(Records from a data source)
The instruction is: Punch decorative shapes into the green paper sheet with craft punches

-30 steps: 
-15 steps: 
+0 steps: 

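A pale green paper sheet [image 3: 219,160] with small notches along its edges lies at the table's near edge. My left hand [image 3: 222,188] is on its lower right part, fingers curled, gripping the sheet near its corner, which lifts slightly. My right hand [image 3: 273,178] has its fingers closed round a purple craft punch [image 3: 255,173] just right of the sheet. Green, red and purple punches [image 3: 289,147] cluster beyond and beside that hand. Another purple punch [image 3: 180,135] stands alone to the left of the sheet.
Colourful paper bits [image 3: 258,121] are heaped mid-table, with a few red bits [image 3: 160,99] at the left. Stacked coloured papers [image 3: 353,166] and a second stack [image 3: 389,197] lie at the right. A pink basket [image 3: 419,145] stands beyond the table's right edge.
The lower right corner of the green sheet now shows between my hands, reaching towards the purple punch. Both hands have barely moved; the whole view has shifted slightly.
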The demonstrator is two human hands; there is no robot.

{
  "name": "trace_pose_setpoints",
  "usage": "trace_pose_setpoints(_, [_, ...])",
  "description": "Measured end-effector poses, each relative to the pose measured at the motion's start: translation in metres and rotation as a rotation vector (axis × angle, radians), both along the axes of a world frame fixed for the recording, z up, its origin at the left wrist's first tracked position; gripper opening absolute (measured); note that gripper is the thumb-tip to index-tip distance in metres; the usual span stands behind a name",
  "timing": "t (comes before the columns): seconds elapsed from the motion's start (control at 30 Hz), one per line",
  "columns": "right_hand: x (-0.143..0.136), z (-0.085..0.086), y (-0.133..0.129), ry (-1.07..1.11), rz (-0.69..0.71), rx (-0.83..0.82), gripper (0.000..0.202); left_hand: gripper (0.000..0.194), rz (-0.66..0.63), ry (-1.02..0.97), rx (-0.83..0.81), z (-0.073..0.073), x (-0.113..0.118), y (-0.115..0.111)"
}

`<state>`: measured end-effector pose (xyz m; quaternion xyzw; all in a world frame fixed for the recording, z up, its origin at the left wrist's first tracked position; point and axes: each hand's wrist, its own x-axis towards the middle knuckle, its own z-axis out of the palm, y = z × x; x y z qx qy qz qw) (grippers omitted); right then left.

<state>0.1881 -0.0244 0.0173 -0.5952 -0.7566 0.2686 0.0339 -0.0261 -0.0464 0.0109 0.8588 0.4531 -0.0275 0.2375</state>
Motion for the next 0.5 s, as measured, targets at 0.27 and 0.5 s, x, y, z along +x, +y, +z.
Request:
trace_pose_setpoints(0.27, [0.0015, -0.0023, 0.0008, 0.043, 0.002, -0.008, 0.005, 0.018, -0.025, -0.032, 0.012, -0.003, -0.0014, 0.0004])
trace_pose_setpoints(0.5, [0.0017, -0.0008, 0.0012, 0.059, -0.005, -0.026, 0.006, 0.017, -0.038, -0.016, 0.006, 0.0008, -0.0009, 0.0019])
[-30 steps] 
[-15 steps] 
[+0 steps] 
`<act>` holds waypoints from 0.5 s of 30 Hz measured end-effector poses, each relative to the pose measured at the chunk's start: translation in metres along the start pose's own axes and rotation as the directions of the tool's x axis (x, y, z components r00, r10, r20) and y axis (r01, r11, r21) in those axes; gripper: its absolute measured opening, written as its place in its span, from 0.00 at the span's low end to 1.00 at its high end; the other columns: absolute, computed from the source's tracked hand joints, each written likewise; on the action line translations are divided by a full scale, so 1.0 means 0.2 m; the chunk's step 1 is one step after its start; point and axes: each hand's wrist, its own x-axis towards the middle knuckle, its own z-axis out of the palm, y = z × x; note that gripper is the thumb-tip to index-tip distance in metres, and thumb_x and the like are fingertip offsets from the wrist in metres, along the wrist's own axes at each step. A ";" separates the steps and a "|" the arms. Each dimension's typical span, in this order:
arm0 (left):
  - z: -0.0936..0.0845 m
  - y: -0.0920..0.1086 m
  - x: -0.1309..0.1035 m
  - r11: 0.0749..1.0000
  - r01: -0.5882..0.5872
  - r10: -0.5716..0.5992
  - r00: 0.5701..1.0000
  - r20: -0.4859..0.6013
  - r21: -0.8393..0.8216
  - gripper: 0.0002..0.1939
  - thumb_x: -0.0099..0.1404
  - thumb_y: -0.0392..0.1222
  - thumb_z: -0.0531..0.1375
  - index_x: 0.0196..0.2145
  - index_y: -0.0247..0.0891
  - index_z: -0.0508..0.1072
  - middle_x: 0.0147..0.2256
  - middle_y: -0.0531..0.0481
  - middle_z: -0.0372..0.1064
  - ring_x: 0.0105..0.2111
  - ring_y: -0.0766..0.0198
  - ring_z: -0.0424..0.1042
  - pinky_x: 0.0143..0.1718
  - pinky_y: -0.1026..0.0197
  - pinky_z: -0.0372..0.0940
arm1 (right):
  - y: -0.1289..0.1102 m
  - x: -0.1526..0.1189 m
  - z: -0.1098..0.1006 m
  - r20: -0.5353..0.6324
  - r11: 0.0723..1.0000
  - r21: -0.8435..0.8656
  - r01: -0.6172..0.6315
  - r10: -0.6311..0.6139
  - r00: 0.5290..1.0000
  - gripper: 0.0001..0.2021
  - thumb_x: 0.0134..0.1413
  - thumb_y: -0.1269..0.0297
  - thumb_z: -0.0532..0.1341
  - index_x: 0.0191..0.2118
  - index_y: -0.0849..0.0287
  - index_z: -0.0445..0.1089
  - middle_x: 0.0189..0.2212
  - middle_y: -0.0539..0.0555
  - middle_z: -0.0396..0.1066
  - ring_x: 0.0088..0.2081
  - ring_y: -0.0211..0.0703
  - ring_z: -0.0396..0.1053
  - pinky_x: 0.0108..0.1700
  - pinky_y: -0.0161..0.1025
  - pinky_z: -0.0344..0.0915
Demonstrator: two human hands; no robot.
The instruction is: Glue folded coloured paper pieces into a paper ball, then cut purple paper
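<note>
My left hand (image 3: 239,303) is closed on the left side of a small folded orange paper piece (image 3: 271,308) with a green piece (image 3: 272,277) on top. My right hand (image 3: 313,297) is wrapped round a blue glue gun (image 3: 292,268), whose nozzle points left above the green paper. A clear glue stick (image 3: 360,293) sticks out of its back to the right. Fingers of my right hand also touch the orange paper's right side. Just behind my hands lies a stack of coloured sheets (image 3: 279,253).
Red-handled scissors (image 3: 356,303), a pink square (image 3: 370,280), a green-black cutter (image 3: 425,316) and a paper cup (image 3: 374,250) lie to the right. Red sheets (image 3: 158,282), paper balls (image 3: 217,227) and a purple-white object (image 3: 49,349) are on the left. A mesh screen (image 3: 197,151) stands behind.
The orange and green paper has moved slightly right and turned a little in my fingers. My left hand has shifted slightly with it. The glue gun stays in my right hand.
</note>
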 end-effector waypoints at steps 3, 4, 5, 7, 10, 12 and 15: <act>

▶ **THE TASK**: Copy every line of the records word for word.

▶ **SOLUTION FOR THIS TASK**:
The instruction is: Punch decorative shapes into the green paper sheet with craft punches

-30 steps: 
-15 steps: 
+0 steps: 

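A pale green paper sheet [image 3: 219,160] with small notches along its edges lies at the table's near edge. My left hand [image 3: 222,188] is on its lower right part, fingers curled, gripping the sheet near its corner, which lifts slightly. My right hand [image 3: 273,178] has its fingers closed round a purple craft punch [image 3: 255,173] just right of the sheet. Green, red and purple punches [image 3: 289,147] cluster beyond and beside that hand. Another purple punch [image 3: 180,135] stands alone to the left of the sheet.
Colourful paper bits [image 3: 258,121] are heaped mid-table, with a few red bits [image 3: 160,99] at the left. Stacked coloured papers [image 3: 353,166] and a second stack [image 3: 389,197] lie at the right. A pink basket [image 3: 419,145] stands beyond the table's right edge.
The lower right corner of the green sheet now shows between my hands, reaching towards the purple punch. Both hands have barely moved; the whole view has shifted slightly.
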The demonstrator is two human hands; there is no robot.

{
  "name": "trace_pose_setpoints",
  "usage": "trace_pose_setpoints(_, [_, ...])",
  "description": "Measured end-effector poses, each relative to the pose measured at the motion's start: translation in metres and rotation as a rotation vector (axis × angle, radians), both along the axes of a world frame fixed for the recording, z up, its origin at the left wrist's first tracked position; gripper opening absolute (measured); note that gripper is the thumb-tip to index-tip distance in metres; the usual span stands behind a name",
  "timing": "t (comes before the columns): seconds elapsed from the motion's start (control at 30 Hz), one per line",
  "columns": "right_hand: x (-0.143..0.136), z (-0.085..0.086), y (-0.133..0.129), ry (-1.07..1.11), rz (-0.69..0.71), rx (-0.83..0.82), gripper (0.000..0.202); left_hand: gripper (0.000..0.194), rz (-0.66..0.63), ry (-1.02..0.97), rx (-0.83..0.81), z (-0.073..0.073), x (-0.113..0.118), y (-0.115..0.111)"
}

`<state>`: measured end-effector pose (xyz m; quaternion xyzw; all in a world frame fixed for the recording, z up, its origin at the left wrist's first tracked position; point and axes: each hand's wrist, its own x-axis towards the middle knuckle, its own z-axis out of the palm, y = z × x; x y z qx qy qz qw) (grippers omitted); right then left.

<state>0.1881 -0.0244 0.0173 -0.5952 -0.7566 0.2686 0.0339 -0.0261 -0.0464 0.0109 0.8588 0.4531 -0.0275 0.2375</state>
Motion for the next 0.5 s, as measured, targets at 0.27 and 0.5 s, x, y, z along +x, +y, +z.
Request:
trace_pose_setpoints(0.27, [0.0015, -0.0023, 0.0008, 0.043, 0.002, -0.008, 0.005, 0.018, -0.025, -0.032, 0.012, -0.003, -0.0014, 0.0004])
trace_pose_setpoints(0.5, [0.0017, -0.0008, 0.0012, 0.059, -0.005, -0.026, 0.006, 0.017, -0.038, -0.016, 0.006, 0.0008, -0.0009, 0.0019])
[-30 steps] 
[-15 steps] 
[+0 steps] 
`<act>` holds waypoints from 0.5 s of 30 Hz measured end-effector poses, each relative to the pose measured at the chunk's start: translation in metres along the start pose's own axes and rotation as the directions of the tool's x axis (x, y, z components r00, r10, r20) and y axis (r01, r11, r21) in those axes; gripper: its absolute measured opening, written as its place in its span, from 0.00 at the span's low end to 1.00 at its high end; the other columns: absolute, computed from the source's tracked hand joints, each written likewise; on the action line translations are divided by a full scale, so 1.0 means 0.2 m; the chunk's step 1 is one step after its start; point and axes: each hand's wrist, its own x-axis towards the middle knuckle, its own z-axis out of the palm, y = z × x; note that gripper is the thumb-tip to index-tip distance in metres, and thumb_x and the like are fingertip offsets from the wrist in metres, along the wrist's own axes at each step. A ";" separates the steps and a "|" the arms. Each dimension's typical span, in this order:
arm0 (left):
  - z: -0.0936..0.0845 m
  - y: -0.0920..0.1086 m
  - x: -0.1309..0.1035 m
  - r11: 0.0749..1.0000
  - r01: -0.5882..0.5872
  - r10: -0.5716..0.5992
  - r00: 0.5701..1.0000
  - r20: -0.4859..0.6013
  - r21: -0.8393..0.8216
  - gripper: 0.0002..0.1939
  - thumb_x: -0.0099..0.1404
  - thumb_y: -0.0392..0.1222
  - thumb_z: -0.0531..0.1375
  - index_x: 0.0196..0.2145
  - index_y: -0.0247..0.0891
  - index_z: -0.0508..0.1072
  - middle_x: 0.0147..0.2256
  - middle_y: -0.0531..0.0481
  - middle_z: -0.0372..0.1064
  - ring_x: 0.0105..0.2111
  - ring_y: -0.0766..0.0198
  - ring_z: -0.0424..0.1042
  - pinky_x: 0.0143..0.1718
  - pinky_y: -0.1026..0.0197
  - pinky_z: -0.0372..0.0940
arm1 (right):
  - y: -0.1289..0.1102 m
  - x: -0.1526..0.1189 m
  - z: -0.1098..0.1006 m
  - r20: -0.5353..0.6324
  - r11: 0.0723..1.0000
  - r21: -0.8435..0.8656
  - r01: -0.6172..0.6315
  - r10: -0.6311..0.6139
  - r00: 0.5290..1.0000
  - gripper: 0.0001..0.2021
  - thumb_x: 0.0134..0.1413
  - thumb_y: -0.1269..0.0297
  - thumb_z: -0.0532..0.1341
  - index_x: 0.0191..0.2118
  - index_y: -0.0849..0.0287
  - index_z: -0.0445..0.1089
  - middle_x: 0.0189..0.2212
  - middle_y: -0.0539..0.0555
  - middle_z: -0.0396..0.1066
  - ring_x: 0.0088..0.2081
  - ring_y: -0.0211..0.0703
  - ring_z: -0.0396..0.1053
  - pinky_x: 0.0108..0.1700
  - pinky_y: -0.0161..0.1025
  - pinky_z: -0.0344..0.0915
Demonstrator: two human hands; no robot.
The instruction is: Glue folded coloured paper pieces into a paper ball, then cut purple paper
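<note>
My left hand (image 3: 239,303) is closed on the left side of a small folded orange paper piece (image 3: 271,308) with a green piece (image 3: 272,277) on top. My right hand (image 3: 313,297) is wrapped round a blue glue gun (image 3: 292,268), whose nozzle points left above the green paper. A clear glue stick (image 3: 360,293) sticks out of its back to the right. Fingers of my right hand also touch the orange paper's right side. Just behind my hands lies a stack of coloured sheets (image 3: 279,253).
Red-handled scissors (image 3: 356,303), a pink square (image 3: 370,280), a green-black cutter (image 3: 425,316) and a paper cup (image 3: 374,250) lie to the right. Red sheets (image 3: 158,282), paper balls (image 3: 217,227) and a purple-white object (image 3: 49,349) are on the left. A mesh screen (image 3: 197,151) stands behind.
The orange and green paper has moved slightly right and turned a little in my fingers. My left hand has shifted slightly with it. The glue gun stays in my right hand.
</note>
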 end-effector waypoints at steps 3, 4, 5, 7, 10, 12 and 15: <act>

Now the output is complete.